### [INSTRUCTIONS FOR THE TASK]
Everything in the listing should be transcribed exactly, apart from the pictures.

### [DATA SHOWN]
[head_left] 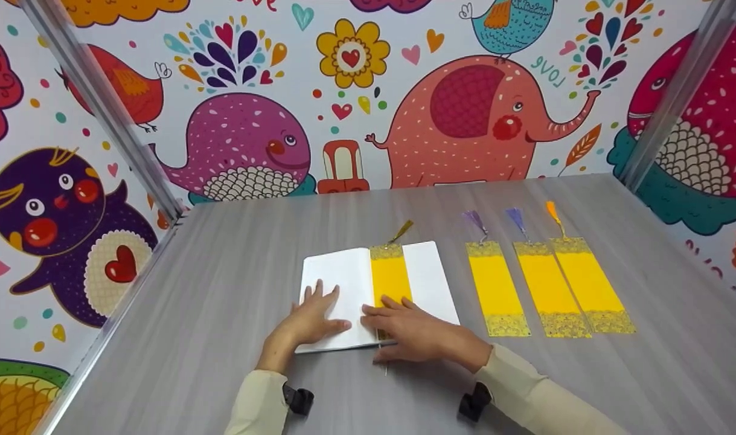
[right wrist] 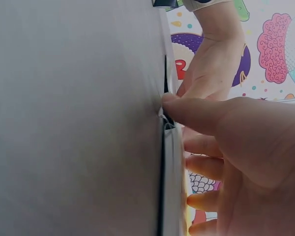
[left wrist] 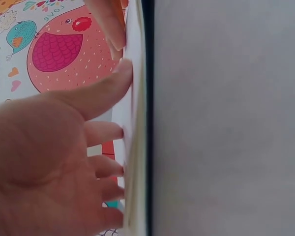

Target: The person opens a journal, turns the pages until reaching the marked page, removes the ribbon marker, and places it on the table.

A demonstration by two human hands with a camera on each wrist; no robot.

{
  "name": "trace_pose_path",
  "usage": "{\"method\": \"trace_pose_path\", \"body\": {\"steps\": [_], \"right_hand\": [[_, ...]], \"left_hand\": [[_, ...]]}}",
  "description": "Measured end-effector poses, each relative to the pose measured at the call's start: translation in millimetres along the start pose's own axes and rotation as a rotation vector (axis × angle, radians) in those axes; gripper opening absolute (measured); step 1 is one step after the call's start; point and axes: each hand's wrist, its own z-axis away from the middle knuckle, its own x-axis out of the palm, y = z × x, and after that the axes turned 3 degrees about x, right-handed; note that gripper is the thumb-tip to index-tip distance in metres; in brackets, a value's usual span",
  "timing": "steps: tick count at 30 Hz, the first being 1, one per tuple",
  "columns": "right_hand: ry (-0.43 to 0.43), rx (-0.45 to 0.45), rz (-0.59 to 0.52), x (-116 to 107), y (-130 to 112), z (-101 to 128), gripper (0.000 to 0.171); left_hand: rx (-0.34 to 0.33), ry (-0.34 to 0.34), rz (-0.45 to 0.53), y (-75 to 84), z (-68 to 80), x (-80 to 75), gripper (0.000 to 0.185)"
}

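Observation:
An open white notebook (head_left: 343, 278) lies on the grey table (head_left: 223, 290) with a yellow bookmark (head_left: 390, 277) laid along its middle, its tassel sticking out past the top. My left hand (head_left: 312, 317) lies flat on the left page, fingers straight (left wrist: 104, 132). My right hand (head_left: 413, 329) rests flat across the lower right page and the bookmark's bottom end, with its thumb (right wrist: 187, 108) at the book's near edge. The notebook's edge (left wrist: 136, 147) shows side-on in both wrist views.
Three more yellow bookmarks (head_left: 496, 289) (head_left: 547, 289) (head_left: 591, 284) with purple and orange tassels lie side by side to the right of the notebook. Cartoon-patterned walls (head_left: 464, 109) and metal posts (head_left: 102, 103) close in the table on three sides.

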Motion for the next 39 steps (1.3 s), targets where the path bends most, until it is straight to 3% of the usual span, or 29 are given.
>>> {"method": "trace_pose_path", "body": {"steps": [7, 13, 20, 24, 32, 39], "right_hand": [[0.119, -0.037, -0.069, -8.5, 4.3, -4.3, 0.050], [0.296, -0.030, -0.247, -8.4, 14.3, -10.3, 0.049], [0.549, 0.087, -0.456, -8.4, 30.5, -20.5, 0.054], [0.638, 0.194, -0.532, -9.1, 41.4, -26.4, 0.054], [0.613, 0.430, -0.621, -14.7, 58.5, -36.5, 0.060], [0.521, 0.557, -0.573, -20.9, 56.8, -48.5, 0.075]], "left_hand": [[-0.002, -0.001, -0.006, 1.3, -0.1, -0.1, 0.078], [0.005, -0.006, 0.009, 0.6, 0.4, -0.6, 0.078], [-0.007, -0.017, -0.016, 1.9, -1.1, 0.2, 0.078], [-0.017, -0.022, -0.033, 3.1, -1.8, -0.4, 0.078], [-0.019, -0.024, -0.036, 3.4, -1.6, 0.4, 0.078], [-0.018, -0.024, -0.037, 2.4, -1.3, 0.6, 0.078]]}}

### [SOLUTION TO THE EXERCISE]
[head_left] 
[right wrist] 
[left wrist] 

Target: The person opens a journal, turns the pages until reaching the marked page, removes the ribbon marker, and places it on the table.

A demonstration by two human hands with a camera on each wrist; no robot.

{
  "name": "trace_pose_path",
  "usage": "{\"method\": \"trace_pose_path\", \"body\": {\"steps\": [_], \"right_hand\": [[_, ...]], \"left_hand\": [[_, ...]]}}",
  "description": "Measured end-effector poses, each relative to the pose measured at the call's start: translation in millimetres along the start pose's own axes and rotation as a rotation vector (axis × angle, radians) in those axes; gripper opening absolute (measured); step 1 is one step after the call's start; point and axes: each hand's wrist, its own z-axis away from the middle knuckle, its own x-axis out of the palm, y = z × x, and after that the axes turned 3 degrees about x, right-handed; note that gripper is the thumb-tip to index-tip distance in metres; in brackets, a value's usual span",
  "timing": "steps: tick count at 30 Hz, the first being 1, one per tuple",
  "columns": "right_hand: ry (-0.43 to 0.43), rx (-0.45 to 0.45), rz (-0.59 to 0.52), x (-116 to 107), y (-130 to 112), z (-101 to 128), gripper (0.000 to 0.171); left_hand: rx (-0.34 to 0.33), ry (-0.34 to 0.34), rz (-0.45 to 0.53), y (-75 to 84), z (-68 to 80), x (-80 to 75), gripper (0.000 to 0.185)"
}

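Observation:
An open white notebook (head_left: 343, 278) lies on the grey table (head_left: 223, 290) with a yellow bookmark (head_left: 390, 277) laid along its middle, its tassel sticking out past the top. My left hand (head_left: 312, 317) lies flat on the left page, fingers straight (left wrist: 104, 132). My right hand (head_left: 413, 329) rests flat across the lower right page and the bookmark's bottom end, with its thumb (right wrist: 187, 108) at the book's near edge. The notebook's edge (left wrist: 136, 147) shows side-on in both wrist views.
Three more yellow bookmarks (head_left: 496, 289) (head_left: 547, 289) (head_left: 591, 284) with purple and orange tassels lie side by side to the right of the notebook. Cartoon-patterned walls (head_left: 464, 109) and metal posts (head_left: 102, 103) close in the table on three sides.
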
Motion for the next 39 steps (1.3 s), targets where the path bends most, until it is straight to 3% of the usual span, or 29 are given.
>>> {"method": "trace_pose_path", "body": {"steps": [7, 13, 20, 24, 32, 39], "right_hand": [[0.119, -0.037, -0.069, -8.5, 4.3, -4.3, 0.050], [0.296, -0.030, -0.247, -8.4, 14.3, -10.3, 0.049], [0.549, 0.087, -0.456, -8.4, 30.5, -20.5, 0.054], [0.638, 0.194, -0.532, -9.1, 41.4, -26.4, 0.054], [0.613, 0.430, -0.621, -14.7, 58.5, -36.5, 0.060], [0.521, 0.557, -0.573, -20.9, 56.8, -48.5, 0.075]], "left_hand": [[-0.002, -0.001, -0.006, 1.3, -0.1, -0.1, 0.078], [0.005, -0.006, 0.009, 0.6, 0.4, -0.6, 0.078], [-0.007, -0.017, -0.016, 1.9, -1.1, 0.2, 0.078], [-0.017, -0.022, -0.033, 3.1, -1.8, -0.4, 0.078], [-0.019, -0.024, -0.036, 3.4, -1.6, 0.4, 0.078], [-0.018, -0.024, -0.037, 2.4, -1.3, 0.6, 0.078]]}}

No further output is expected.